### [EXERCISE DETAILS]
Give back nothing but the number of lines in these entries that contain the word "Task".

Stored records
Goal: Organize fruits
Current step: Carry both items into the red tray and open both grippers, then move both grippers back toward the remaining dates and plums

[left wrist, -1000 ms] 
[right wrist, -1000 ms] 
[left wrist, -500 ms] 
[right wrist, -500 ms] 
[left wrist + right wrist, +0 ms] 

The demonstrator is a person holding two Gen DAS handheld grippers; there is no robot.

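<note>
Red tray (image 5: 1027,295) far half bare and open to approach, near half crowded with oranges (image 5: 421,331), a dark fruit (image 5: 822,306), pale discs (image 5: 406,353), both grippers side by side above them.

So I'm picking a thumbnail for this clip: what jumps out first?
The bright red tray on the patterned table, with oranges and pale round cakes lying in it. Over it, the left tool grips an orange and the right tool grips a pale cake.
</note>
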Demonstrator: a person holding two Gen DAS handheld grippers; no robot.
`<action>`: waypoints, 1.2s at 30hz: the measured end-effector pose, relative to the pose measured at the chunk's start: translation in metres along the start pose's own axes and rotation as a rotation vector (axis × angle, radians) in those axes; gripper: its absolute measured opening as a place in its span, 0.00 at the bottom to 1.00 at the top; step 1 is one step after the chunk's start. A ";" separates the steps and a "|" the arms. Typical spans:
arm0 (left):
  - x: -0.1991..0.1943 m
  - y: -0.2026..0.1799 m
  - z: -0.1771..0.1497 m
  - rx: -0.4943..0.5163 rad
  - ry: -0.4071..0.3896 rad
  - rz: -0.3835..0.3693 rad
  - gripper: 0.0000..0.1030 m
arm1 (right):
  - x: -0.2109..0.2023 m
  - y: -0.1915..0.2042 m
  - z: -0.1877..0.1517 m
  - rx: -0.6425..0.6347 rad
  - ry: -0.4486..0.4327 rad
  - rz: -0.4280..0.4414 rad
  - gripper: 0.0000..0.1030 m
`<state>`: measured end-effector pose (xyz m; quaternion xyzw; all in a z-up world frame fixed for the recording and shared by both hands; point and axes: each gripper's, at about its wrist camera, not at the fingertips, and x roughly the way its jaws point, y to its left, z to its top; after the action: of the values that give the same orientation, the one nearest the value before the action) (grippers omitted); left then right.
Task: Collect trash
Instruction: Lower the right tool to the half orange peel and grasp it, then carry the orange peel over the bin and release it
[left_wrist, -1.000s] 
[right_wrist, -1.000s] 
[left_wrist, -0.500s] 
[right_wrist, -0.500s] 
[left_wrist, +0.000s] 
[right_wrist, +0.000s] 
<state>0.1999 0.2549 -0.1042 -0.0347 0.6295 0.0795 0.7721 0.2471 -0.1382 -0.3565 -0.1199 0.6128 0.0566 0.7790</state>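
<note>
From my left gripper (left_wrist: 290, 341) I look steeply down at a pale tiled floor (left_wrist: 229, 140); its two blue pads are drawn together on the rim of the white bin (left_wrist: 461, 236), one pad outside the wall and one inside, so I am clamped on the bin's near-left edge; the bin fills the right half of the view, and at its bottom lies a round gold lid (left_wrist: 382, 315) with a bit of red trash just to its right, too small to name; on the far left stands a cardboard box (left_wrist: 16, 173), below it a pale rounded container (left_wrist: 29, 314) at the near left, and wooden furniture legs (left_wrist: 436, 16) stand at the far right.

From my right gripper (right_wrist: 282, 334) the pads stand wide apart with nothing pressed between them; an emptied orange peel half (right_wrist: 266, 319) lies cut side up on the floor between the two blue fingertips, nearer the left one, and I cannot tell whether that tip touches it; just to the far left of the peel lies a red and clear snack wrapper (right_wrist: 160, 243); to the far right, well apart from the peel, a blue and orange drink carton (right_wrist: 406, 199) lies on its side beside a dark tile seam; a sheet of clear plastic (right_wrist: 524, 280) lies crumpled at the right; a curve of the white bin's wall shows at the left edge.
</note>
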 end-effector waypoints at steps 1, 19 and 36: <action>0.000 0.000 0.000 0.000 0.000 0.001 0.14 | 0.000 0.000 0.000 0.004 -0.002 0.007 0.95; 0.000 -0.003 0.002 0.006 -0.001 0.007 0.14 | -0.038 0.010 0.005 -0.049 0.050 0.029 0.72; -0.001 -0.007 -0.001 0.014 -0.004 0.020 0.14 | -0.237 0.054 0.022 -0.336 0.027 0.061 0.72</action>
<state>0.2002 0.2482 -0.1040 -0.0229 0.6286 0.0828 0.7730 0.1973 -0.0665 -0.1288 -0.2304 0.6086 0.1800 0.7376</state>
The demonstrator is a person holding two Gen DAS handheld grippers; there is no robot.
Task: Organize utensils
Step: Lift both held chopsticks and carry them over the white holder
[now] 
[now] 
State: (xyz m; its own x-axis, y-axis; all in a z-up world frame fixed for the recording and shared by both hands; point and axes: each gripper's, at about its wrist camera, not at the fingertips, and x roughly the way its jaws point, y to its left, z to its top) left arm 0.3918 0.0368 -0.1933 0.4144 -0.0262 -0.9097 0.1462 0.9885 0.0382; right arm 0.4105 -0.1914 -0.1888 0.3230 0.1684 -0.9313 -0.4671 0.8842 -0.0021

### [PROBLEM SOLUTION]
2